After the novelty of playing as a cat wears off, the game becomes quite mundane as it boils down to some simple platforming and interactions with NPCs. There are some light puzzle solving, but these puzzles usually have obvious solutions. The biggest downside to the game is how the cat does not have any offensive abilities for a large portion of the game. This is understandable and would be fine if not for the fact that it has those sections where things will attack the cat, but there’s little you can do to defend yourself. It's annoying and the purpose of those sections is to make you feel the same panic as one would in that type of scenario, but it doesn’t translate into an enjoyable experience.

For a game with such a minimalist UI and gameplay, it does a good job at pointing you in the right direction. There are visual cues such as neon signs and lights that point to a specific direction. The level design is mainly linear, however, there is one part later in the game which is a bit more open with less guidance. You may get a tiny bit lost there at what you need to do in order to progress the story.

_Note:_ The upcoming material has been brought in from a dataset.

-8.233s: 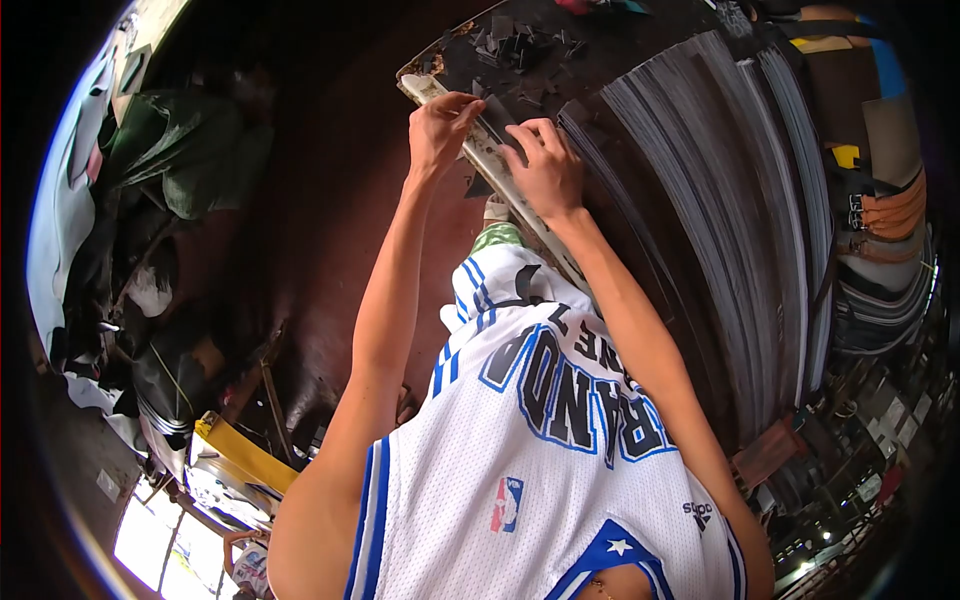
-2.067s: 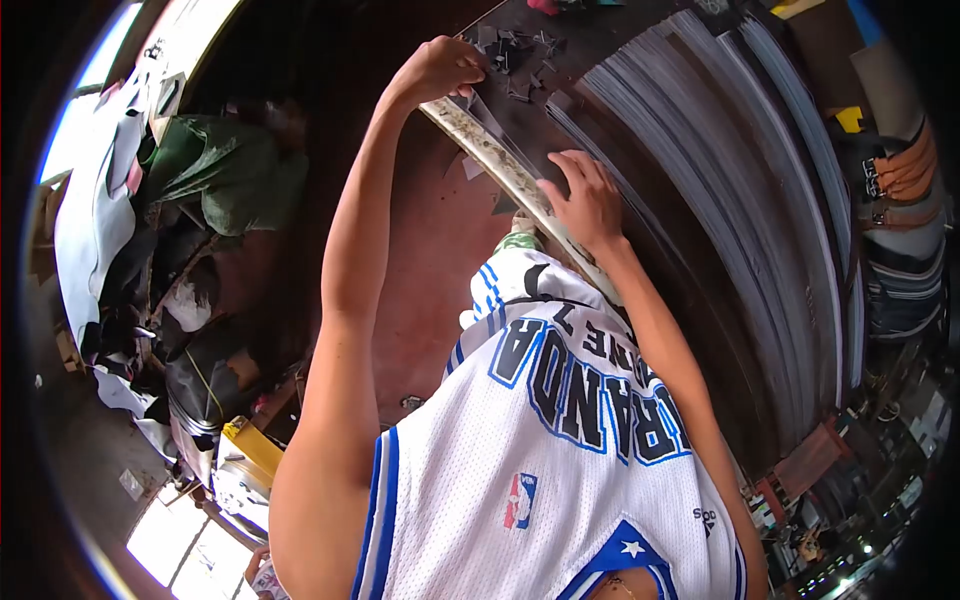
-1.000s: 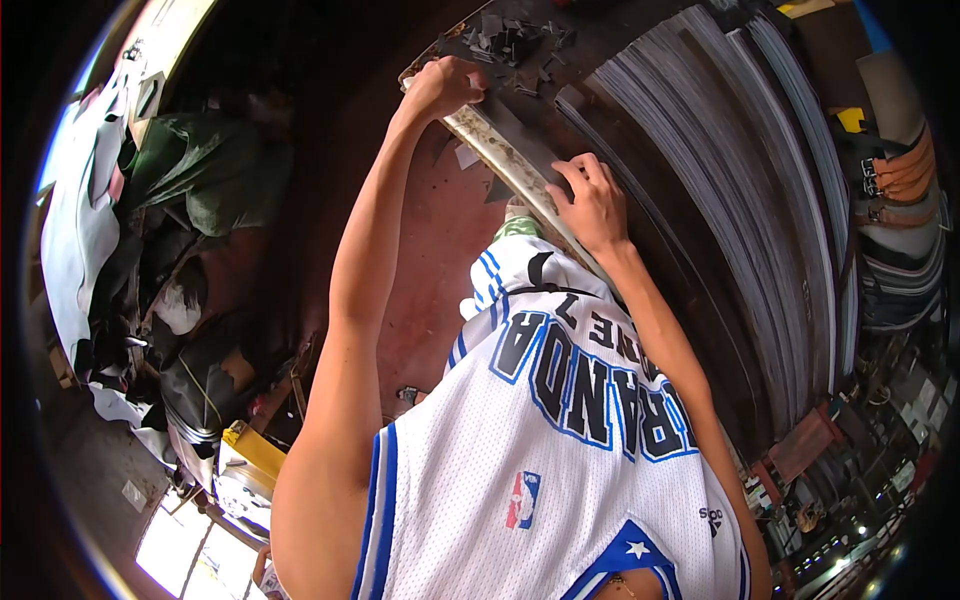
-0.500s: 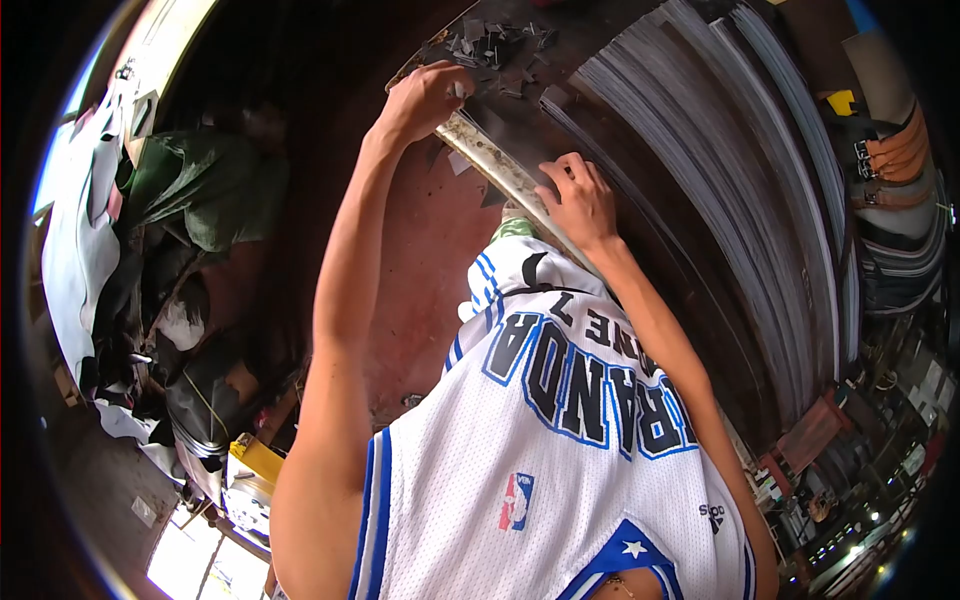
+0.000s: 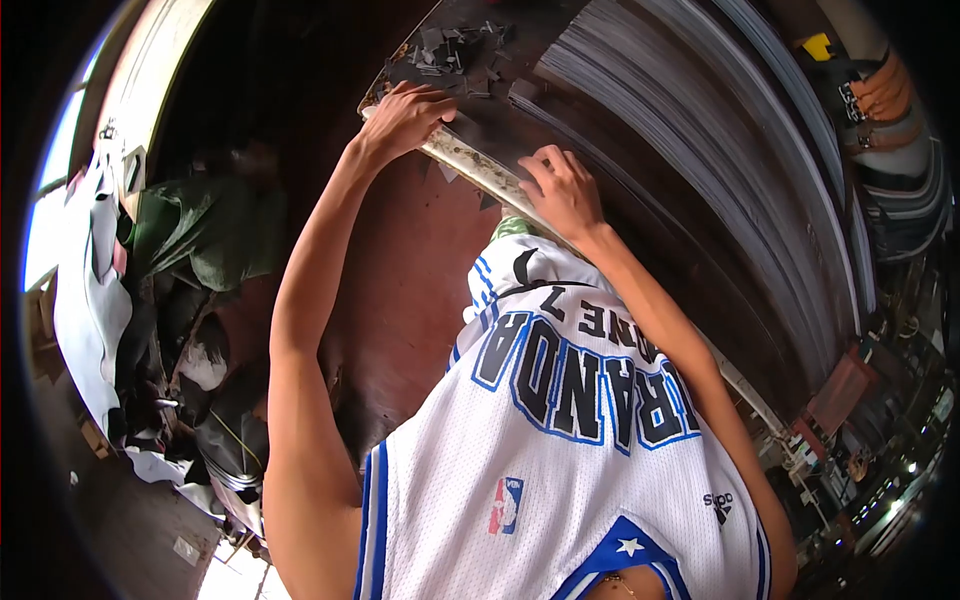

The game is very easy, with the combat and stealth sections being simple and obvious. It is weird how much the game changes when you compare the first half to the second half. The first half had a different one where it was more bleak, and you had these aggressive enemies threatening to devour the cat. Then in the second, it’s intense in a different way, as the enemy is now non-organic, and everything takes on a more processed, cold feel to it. The disappearance of one enemy type only to be replaced by another feels at odds with each other. The ending itself is predictable and it takes less than four hours to get to it, even in your first playthrough.

There are some sidequests throughout the game. These usually involving you finding some collectibles to return to an NPC. These sidequests are missable because if you progress too far into the story, you cannot return those areas unless you go via Chapter Select. It’s not a huge deal but it’s points like these that can make the game’s generic nature come to the forefront. There are also a bunch of optional things that the cat can do, such as meowing and scratching things, which adds to the atmosphere, rather than to the substance of the game.

Overall, Stray is an okay game. The biggest appeal is playing as a cat and seeing all the effort that has been put into its animations. After that surface level appeal has been satisfied, you can see that the game is overly simple and repetitive. The story is fine but despite not being too original, there are enough intriguing things to keep your interest in finding out more about it. the other impressive element of the game are the graphics given that this is an indie title, but that’s about all that the game has going for it. It’s still a worthwhile play, but just that it did not really utilize all of its potential.


For other game reviews, have a look at this page and this page.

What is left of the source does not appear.